Go through the lines below and retype each one exactly.

Data provided section start

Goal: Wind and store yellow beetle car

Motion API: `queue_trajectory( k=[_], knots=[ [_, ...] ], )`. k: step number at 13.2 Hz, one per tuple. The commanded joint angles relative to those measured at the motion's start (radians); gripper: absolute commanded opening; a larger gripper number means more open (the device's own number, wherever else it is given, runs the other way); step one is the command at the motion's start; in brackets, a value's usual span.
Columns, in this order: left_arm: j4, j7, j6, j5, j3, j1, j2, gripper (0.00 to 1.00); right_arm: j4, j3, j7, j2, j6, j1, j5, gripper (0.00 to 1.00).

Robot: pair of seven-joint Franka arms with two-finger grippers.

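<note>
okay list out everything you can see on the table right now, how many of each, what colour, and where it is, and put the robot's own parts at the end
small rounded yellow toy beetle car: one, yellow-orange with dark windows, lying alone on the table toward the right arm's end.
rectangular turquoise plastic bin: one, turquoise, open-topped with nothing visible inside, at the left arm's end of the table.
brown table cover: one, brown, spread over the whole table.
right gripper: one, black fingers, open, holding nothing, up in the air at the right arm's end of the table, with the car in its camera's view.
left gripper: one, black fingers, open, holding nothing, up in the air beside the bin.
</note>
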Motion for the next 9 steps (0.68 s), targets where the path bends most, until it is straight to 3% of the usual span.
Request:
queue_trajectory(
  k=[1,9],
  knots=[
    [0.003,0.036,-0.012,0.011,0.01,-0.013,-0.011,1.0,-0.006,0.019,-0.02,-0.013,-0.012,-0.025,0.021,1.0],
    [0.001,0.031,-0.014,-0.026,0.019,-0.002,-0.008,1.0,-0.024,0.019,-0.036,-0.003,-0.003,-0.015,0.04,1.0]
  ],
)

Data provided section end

◆ **Answer for the task**
Goal: Wind and store yellow beetle car

Motion API: `queue_trajectory( k=[_], knots=[ [_, ...] ], )`. k: step number at 13.2 Hz, one per tuple. The commanded joint angles relative to those measured at the motion's start (radians); gripper: absolute commanded opening; a larger gripper number means more open (the device's own number, wherever else it is given, runs the other way); step one is the command at the motion's start; in brackets, a value's usual span.
Columns, in this order: left_arm: j4, j7, j6, j5, j3, j1, j2, gripper (0.00 to 1.00); right_arm: j4, j3, j7, j2, j6, j1, j5, gripper (0.00 to 1.00).

Robot: pair of seven-joint Franka arms with two-finger grippers.

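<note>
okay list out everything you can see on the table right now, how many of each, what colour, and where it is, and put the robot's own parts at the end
small rounded yellow toy beetle car: one, yellow-orange with dark windows, lying alone on the table toward the right arm's end.
rectangular turquoise plastic bin: one, turquoise, open-topped with nothing visible inside, at the left arm's end of the table.
brown table cover: one, brown, spread over the whole table.
right gripper: one, black fingers, open, holding nothing, up in the air at the right arm's end of the table, with the car in its camera's view.
left gripper: one, black fingers, open, holding nothing, up in the air beside the bin.
</note>
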Motion for the next 9 steps (0.68 s), targets where the path bends most, until it is straight to 3% of the usual span.
Request:
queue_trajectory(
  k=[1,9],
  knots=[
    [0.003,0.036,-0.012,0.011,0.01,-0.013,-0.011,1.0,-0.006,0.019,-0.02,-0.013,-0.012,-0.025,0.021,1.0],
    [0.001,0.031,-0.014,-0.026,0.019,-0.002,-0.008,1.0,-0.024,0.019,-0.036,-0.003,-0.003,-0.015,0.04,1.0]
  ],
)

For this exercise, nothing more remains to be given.